- DIRECTIONS -
Up to and including the line that contains "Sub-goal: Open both", reproduce every line exactly, beginning with the first line below.
BEGIN
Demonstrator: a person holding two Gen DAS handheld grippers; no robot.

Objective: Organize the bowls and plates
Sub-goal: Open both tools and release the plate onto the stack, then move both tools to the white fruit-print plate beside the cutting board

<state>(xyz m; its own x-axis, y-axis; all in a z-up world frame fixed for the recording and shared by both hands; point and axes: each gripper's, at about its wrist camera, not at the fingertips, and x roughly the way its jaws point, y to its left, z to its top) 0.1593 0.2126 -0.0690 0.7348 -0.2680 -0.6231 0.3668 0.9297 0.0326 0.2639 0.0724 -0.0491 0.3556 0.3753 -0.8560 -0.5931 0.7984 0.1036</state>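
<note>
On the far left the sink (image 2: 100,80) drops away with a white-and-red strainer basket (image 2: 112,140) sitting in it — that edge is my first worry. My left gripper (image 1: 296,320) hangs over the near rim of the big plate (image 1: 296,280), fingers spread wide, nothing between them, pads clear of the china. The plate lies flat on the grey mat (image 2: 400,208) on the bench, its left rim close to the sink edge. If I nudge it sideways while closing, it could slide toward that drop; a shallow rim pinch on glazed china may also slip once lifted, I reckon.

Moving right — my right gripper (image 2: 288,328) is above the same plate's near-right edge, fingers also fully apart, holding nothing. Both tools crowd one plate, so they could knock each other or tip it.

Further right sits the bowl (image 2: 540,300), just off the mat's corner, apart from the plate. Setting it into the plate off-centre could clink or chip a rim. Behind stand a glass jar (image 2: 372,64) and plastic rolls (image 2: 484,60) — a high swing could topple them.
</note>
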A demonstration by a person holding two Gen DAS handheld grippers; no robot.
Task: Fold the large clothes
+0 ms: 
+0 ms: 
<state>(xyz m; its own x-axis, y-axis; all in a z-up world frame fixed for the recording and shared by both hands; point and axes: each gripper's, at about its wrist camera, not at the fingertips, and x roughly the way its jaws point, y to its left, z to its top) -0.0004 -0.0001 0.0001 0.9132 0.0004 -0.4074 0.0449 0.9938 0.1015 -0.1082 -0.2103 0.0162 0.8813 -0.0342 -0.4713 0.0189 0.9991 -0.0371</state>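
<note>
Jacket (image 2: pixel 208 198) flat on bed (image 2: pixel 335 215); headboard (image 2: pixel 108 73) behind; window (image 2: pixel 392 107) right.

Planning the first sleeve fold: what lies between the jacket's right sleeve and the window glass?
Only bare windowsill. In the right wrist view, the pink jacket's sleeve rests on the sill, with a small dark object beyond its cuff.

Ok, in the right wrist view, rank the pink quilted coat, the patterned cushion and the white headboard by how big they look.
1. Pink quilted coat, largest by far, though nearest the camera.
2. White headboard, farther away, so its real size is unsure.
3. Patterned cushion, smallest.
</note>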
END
- FINISHED TASK -
Demonstrator: a person holding two Gen DAS handheld grippers; no robot.

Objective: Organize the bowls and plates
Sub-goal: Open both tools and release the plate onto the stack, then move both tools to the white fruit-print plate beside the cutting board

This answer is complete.